Speech analysis and synthesis. Our works are concerned with automatic extraction and perception of acoustic and visual cues, acoustic-to-articulatory inversion and speech synthesis. These themes give rise to a number of ongoing and future applications especially in the domain of foreign language learning.

Enriched automatic speech recognition. Our works are concerned with stochastic models (HMM (Hidden Markov Models) and Bayesian networks), semi-supervised and smoothed training of these stochastic models, adaptation of a recognition system to important variability sources, and with enriching the output of speech recognition with higher-level information such as syntactic structure and punctuation marks. These topics give also rise to a number of ongoing and future applications: automatic transcription, speech/text alignment, audio indexing, keyword spotting, foreign language learning, dialog systems, vocal services...

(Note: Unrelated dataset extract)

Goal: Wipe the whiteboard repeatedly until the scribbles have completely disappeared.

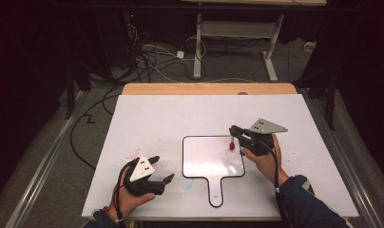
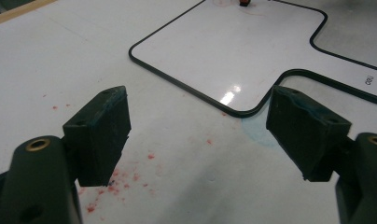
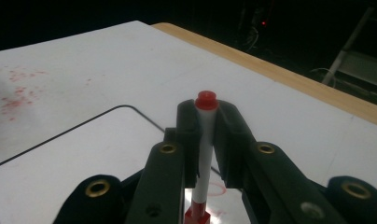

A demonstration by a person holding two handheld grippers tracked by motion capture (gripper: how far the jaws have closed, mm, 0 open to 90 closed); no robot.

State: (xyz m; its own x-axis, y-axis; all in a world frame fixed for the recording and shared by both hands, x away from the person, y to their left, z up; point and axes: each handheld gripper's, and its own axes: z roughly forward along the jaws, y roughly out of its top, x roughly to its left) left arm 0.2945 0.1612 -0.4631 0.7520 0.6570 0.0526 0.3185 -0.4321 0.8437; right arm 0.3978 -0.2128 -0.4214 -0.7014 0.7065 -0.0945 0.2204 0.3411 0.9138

Speech to speech translation and language modeling. This axis concerns statistical machine translation. The objective is to translate speech from a source language to any target language. The main activity of the group which is in charge of this axis is to propose an alternative method to the classical five IBM's models. This activity should conduct to several applications: e-mail speech to text, translation of movie subtitles.

Our pluridisciplinary scientific culture combines works in phonetics, pattern recognition and artificial intelligence. This pluridisciplinarity turns out to be a decisive asset to address new research topics, particularly language learning that simultaneously require competences in automatic speech recognition and phonetics.